Why Is My Go Health‑Check So Slow? Diagnosing TCP Latency and GC Overhead
This article investigates why a Go‑based service health‑check system experiences high latency, examines differences from Nginx checks, runs experiments on physical machines and Docker, and explores goroutine scheduling, GOMAXPROCS, and garbage‑collection tuning to reduce average response time from 40 ms to under 10 ms.
Background
The health‑check system periodically sends TCP connection requests to target servers and removes a target from the registry after a certain number of consecutive failures. The observed latency ranged from a few milliseconds to several hundred milliseconds, averaging over 40 ms, which is unusually high for an internal TCP handshake.
Necessity
Many services, including Nginx's built‑in active health checks, need to migrate to this system. Nginx’s default timeout (50‑100 ms) would be exceeded by the higher latency, causing false removals. Adjusting the timeout is not a viable solution because uneven load or node jitter could hide real failures.
Monitoring
All standard metrics (CPU, memory, disk, network) appeared normal; only the health‑check latency was abnormal.
Differences from Nginx
Nginx is written in C; our program is written in Go.
Nginx runs on bare metal; our program runs inside Docker containers.
Nginx checks a relatively small number of services, whereas our program may need to probe tens of thousands of targets per node.
Experiments
Two small experiments were conducted:
Deploy the health‑check on a physical machine and compare latency to the same target running inside Docker – the physical machine showed only a few milliseconds latency.
Deploy the service on another Docker host and observe similar low latency.
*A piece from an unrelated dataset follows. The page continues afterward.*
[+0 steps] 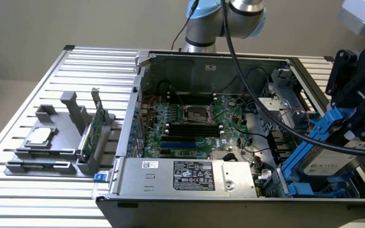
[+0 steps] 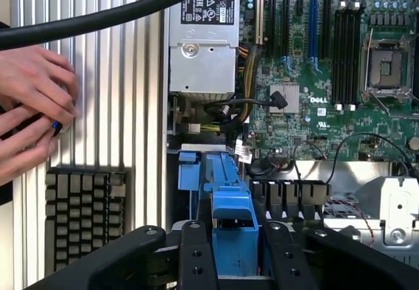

These results suggest that latency is related to the scale of concurrent checks, and the Go implementation has the potential to match Nginx’s performance.
Suspecting Goroutine Scheduling
Each target check spawns a goroutine, so the large number of goroutines might cause scheduling overhead. Using Go Trace (available in Go ≥ 1.5 with pprof enabled) we collected scheduling data:
curl -o trace.dump 'http://127.0.0.1:8600/debug/pprof/trace?seconds=30'and then viewed it with: go tool trace trace.dump The trace showed that a single goroutine spent about 300 ms on scheduling over a 30‑second period.
GOMAXPROCS Issue
Inside containers, Go determines the number of processors from /proc/cpuinfo, which reflects the host’s CPU count, not the container’s limit. This mismatch can cause excessive runtime processors, leading to extra find‑runnable work and thread context switches.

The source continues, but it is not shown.